Mis tres sirenas
Carme Portaceli y la CNTC rescatan del olvido una fábula moral de Lope trepidante y divertida
Otra joyita de la inagotable veta lopesca, inspirada esta vez en el bandolerismo que se enseñoreó de los Montes de Toledo durante la Baja Edad Media, pero también en las serranillas (poesías sobre encuentros entre caballeros y vaqueras fogosas o esquivas) y en las leyendas de la serrana de la Vera, criatura seductora que dicen se aparecía al caminante solitario, lo invitaba a su cueva, compartía su caza con él, lo amaba y lo mataba. Entre Portugal y Cataluña, decenas de romances cantan la figura de esa hembra “ojigarza, rubia y branca/ que un robre a brazos arranca/ tan hermosa como fiera”, cuya fama de esfinge ibérica y de sirena de secano extendieron los pastores trashumantes.
Las dos bandoleras es una fábula moral, divertida y cristalina donde se muestra que los agravios desatan venganzas y que la armonía perdida se restablece difícilmente. Sus protagonistas femeninas son, como en Lope suele suceder, sendos papeles bombón: dos hermanas jóvenes y decididas, que, despechadas, se lanzan al monte a engatusar, desvalijar y asesinar a todo hombre que desde Castilla pretenda pasar a Extremadura por la Vera, en el primer tercio del siglo XIII. Carme Portaceli ha rescatado esta comedia del olvido injusto en el que se hallan la mayor parte de las del Fénix, y ha orquestado con vigor un ramillete de interpretaciones muy físicas, llenas de verdad dramática.
Las dos bandoleras
Autor: Lope de Vega. Dramaturgia: Marc Rosich y C. Portaceli. Intérpretes: Helio Pedregal, David Fernández, Macarena Gómez, Carmen Ruiz, Llorenç González, Gabriela Flores, David Luque, Álex Larumbe y Albert Pérez. Lucha: Kike Inchausti. Esgrima: Jesús Esperanza. Verso: Gabriel Garbisu.
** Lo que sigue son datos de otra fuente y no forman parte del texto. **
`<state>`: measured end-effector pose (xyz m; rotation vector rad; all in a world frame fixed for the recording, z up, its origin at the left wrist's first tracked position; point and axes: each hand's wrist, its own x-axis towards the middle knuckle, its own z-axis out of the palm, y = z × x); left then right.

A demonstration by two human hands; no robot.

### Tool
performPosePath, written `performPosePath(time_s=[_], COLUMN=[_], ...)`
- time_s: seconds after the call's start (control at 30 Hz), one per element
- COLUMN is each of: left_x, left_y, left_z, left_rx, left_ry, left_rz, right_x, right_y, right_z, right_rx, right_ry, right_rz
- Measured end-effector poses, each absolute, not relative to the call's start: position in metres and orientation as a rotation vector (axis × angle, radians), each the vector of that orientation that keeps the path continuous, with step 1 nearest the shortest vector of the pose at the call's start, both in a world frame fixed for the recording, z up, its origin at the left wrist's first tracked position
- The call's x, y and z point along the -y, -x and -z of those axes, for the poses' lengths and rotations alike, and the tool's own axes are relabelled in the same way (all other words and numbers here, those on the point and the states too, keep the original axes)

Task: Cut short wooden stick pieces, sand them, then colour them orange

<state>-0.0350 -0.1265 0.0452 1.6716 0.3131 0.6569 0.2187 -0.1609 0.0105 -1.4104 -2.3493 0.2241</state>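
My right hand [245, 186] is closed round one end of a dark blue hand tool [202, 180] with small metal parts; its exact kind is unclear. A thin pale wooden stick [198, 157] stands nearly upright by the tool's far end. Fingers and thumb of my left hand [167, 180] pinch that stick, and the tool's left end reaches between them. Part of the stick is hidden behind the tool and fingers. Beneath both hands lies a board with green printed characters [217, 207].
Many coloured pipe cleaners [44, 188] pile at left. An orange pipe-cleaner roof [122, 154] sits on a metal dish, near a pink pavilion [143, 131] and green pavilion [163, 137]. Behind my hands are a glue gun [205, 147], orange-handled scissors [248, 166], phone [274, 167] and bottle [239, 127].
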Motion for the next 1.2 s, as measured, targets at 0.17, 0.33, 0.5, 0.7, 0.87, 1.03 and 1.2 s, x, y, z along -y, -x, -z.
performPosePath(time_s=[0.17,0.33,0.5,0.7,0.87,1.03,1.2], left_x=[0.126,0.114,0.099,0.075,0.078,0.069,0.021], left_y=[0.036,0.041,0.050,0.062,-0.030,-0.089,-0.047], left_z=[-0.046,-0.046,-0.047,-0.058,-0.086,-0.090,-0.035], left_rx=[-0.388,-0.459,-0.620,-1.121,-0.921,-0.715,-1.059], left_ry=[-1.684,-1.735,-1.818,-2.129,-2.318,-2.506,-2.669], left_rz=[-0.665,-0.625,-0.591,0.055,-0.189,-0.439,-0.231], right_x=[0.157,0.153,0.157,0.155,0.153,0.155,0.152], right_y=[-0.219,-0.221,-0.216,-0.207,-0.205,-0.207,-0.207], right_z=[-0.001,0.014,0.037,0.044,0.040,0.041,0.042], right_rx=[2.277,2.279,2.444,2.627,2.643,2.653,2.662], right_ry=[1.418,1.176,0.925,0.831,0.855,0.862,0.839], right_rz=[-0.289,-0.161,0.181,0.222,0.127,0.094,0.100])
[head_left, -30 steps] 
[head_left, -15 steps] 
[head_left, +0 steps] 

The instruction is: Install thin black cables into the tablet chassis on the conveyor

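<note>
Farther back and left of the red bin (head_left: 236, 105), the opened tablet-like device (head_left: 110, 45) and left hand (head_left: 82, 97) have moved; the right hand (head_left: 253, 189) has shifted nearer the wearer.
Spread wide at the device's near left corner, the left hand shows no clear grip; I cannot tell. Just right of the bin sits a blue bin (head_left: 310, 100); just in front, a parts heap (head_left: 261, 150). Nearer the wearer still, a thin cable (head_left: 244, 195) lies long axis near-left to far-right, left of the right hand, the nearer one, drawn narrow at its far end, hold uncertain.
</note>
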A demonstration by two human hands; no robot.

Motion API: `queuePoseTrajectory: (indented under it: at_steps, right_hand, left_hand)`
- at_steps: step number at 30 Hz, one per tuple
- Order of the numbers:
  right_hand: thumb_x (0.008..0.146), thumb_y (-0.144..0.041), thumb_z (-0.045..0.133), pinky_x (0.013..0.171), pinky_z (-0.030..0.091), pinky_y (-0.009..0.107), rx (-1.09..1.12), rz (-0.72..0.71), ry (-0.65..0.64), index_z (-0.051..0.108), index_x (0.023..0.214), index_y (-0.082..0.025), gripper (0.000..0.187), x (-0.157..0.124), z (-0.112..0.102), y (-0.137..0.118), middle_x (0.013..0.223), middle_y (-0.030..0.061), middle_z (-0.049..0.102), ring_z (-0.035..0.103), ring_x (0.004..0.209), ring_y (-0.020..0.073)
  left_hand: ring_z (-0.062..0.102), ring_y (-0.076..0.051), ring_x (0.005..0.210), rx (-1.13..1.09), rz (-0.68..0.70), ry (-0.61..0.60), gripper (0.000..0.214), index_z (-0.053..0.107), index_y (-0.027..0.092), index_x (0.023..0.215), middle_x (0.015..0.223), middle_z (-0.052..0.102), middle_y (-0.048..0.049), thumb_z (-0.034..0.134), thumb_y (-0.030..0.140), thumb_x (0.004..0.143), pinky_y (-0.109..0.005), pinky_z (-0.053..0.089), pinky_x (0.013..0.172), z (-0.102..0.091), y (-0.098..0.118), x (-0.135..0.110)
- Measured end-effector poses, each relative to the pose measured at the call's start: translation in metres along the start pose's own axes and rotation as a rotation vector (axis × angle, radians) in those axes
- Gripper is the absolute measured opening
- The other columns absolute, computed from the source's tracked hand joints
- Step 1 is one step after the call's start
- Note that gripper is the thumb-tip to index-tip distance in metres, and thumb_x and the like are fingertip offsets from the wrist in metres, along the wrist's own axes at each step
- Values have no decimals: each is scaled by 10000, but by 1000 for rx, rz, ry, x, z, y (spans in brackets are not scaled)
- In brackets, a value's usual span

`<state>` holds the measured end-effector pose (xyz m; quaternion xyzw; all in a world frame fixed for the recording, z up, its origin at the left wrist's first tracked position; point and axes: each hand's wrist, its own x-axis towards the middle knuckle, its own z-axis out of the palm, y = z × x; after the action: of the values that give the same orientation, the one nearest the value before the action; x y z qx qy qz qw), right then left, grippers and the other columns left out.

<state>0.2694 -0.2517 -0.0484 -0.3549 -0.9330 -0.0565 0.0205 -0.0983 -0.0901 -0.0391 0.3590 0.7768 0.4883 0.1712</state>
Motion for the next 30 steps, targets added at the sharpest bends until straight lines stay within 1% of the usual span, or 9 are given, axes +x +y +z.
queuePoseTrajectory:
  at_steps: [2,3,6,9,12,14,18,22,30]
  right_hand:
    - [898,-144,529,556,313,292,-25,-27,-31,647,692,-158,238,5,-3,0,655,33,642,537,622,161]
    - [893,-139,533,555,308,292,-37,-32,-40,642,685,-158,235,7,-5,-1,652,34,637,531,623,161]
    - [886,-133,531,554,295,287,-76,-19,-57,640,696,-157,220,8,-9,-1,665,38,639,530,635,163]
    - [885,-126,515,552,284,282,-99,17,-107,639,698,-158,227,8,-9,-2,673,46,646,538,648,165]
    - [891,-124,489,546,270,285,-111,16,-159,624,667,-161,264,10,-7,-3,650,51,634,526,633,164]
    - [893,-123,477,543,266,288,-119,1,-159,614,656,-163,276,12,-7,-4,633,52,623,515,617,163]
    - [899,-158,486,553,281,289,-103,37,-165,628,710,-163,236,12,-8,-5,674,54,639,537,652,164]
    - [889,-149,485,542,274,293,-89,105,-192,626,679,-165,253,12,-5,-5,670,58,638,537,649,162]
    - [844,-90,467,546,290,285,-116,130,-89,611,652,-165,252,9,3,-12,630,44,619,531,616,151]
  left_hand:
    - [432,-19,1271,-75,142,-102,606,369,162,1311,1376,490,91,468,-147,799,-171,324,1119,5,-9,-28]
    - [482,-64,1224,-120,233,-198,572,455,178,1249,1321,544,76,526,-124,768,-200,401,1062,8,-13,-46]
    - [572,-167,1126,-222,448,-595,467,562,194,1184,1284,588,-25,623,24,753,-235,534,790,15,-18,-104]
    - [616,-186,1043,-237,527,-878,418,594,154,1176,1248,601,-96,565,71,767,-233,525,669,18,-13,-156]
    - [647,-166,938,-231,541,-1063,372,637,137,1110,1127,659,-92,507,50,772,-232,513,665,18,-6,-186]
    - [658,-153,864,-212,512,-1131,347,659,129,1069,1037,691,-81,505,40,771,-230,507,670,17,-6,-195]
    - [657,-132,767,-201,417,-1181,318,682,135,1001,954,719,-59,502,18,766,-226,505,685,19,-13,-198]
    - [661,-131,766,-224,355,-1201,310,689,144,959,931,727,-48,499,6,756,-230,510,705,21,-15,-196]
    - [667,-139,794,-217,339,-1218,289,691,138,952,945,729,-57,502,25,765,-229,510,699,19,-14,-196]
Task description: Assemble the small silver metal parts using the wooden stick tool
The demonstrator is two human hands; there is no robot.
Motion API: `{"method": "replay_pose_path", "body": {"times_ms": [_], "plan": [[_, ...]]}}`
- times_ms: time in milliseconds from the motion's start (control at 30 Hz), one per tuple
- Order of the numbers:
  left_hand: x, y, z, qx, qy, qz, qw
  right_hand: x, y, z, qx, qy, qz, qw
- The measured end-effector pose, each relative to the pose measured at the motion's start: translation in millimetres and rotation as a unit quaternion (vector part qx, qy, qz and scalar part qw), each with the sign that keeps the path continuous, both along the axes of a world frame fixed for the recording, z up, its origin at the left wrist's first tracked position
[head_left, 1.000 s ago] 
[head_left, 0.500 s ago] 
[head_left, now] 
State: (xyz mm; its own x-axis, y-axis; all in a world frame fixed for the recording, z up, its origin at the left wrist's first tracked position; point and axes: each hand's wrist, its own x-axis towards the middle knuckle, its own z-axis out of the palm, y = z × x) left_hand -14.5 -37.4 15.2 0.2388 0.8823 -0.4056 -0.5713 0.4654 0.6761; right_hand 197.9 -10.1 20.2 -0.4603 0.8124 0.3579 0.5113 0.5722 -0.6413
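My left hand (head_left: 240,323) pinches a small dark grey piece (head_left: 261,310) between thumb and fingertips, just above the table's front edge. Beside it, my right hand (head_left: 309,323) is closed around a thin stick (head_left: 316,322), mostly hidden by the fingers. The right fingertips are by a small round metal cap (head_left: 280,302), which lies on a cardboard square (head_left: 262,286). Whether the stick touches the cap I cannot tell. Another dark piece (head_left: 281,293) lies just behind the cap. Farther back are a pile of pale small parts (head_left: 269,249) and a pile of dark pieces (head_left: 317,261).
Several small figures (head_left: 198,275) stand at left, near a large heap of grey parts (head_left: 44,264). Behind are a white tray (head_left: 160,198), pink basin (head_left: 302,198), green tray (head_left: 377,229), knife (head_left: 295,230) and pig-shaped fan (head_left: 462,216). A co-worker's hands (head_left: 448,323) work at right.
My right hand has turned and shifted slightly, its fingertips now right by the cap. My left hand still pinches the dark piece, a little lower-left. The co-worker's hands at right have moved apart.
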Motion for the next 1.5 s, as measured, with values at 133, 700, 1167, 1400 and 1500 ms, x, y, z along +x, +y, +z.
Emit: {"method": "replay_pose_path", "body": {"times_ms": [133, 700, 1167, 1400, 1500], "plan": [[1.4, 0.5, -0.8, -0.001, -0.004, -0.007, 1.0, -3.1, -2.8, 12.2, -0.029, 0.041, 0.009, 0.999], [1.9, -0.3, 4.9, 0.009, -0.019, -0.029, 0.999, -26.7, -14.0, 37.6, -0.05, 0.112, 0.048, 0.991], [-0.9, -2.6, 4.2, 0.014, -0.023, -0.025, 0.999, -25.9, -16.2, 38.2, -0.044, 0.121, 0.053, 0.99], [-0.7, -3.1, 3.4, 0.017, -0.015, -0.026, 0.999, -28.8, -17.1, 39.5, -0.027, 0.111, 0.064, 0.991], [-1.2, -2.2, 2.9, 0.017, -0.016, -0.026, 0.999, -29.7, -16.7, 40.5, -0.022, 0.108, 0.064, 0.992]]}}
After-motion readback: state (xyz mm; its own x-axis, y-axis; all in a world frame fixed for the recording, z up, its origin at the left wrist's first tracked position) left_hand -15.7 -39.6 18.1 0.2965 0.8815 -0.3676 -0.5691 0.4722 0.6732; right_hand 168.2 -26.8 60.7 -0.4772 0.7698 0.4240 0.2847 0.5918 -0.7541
Escenografía: Paco Azorín. Luz: Maria Domènech. Vestuario: Antonio Belart. Dirección: Carme Portaceli. Teatro Pavón, hasta el 8 de junio.
Marc Rosich, autor de la versión, intercala con acierto algún pasaje de otra pieza lopesca, La serrana de la Vera, cuya protagonista aparece aquí como espíritu errante que apadrina y protege a las dos bandoleras sobrevenidas. Estando a su lado, aunque invisible a terceros, la serrana les enseña a pelear durante una escena de esgrima femenina tan ágil como prolongada y bravía, insólita en nuestros escenarios. Otro fragmento introducido por Rosich y Portaceli, el diálogo sobre la comida y el hambre que mantienen Alonso y Añasco en El asalto de Mastrique (Maastricht, ciudad holandesa donde en 1992 firmamos el tratado sobre la arquitectura financiera europea), hace todavía más vehemente el discurso antibelicista avant la lettre de Ordaz, gracioso que, interpretado con salero por David Fernández, se queja con humor amargo de los estragos de la guerra, de las soldadas que se le adeudan y del hambre que pasa, mientras el rey anda con su nueva esposa entre sábanas.
Macarena Gómez y Carmen Ruiz componen un par de damitas cómicas desenvueltas, vivaces y descaradas, que acaban ganándose al público a golpes de humor y de florete, y que tienen como contrapunto a la serrana evanescente, aguerrida y apuesta de Gabriela Flores. En el relato pormenorizado de los méritos de su Hermandad Vieja, del privilegio real que pretende se le renueve y de la virtud de sus hijas, el imponente Triviño de Helio Pedregal respira una infatuación sopesada y una inflexibilidad que se quebrará de lado a lado cuando le toque hacer de Abraham tragicómico. El resto del elenco colabora en buena medida a que la operación reflote de este pecio guarnido de doblones, emprendida por la Compañía Nacional de Teatro Clásico, sea un acontecimiento feliz.